=== Data segment ===
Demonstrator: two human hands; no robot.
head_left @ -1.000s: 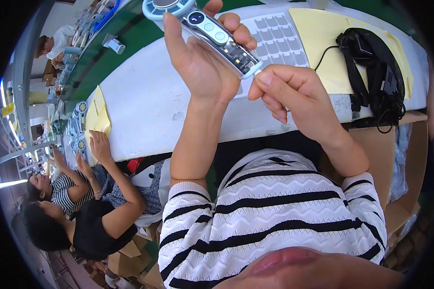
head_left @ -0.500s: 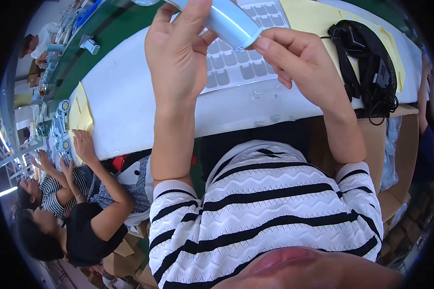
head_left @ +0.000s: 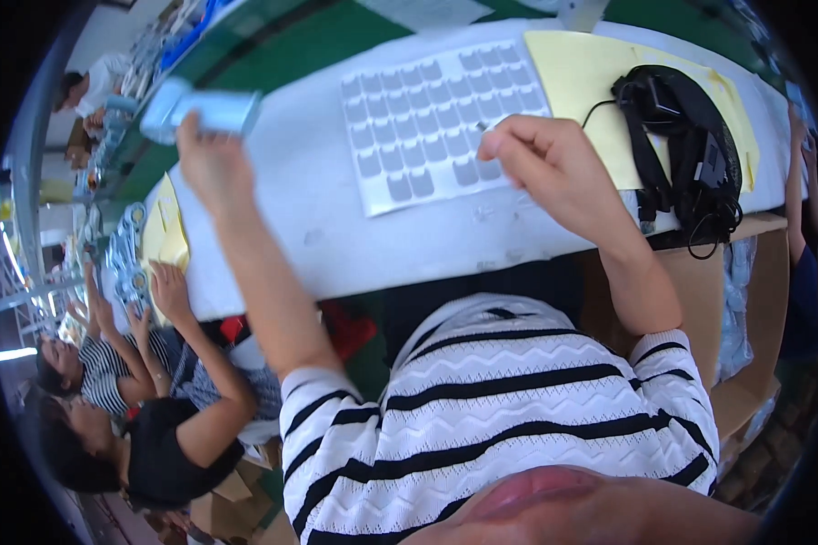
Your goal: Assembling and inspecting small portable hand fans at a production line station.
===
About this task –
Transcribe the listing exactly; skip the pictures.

Exercise answer –
Demonstrator: two human hands; no robot.
head_left @ -1.000s: 
head_left @ -0.500s: 
head_left @ +0.000s: 
Your goal: Assembling and inspecting small portable hand fans at a production line station.

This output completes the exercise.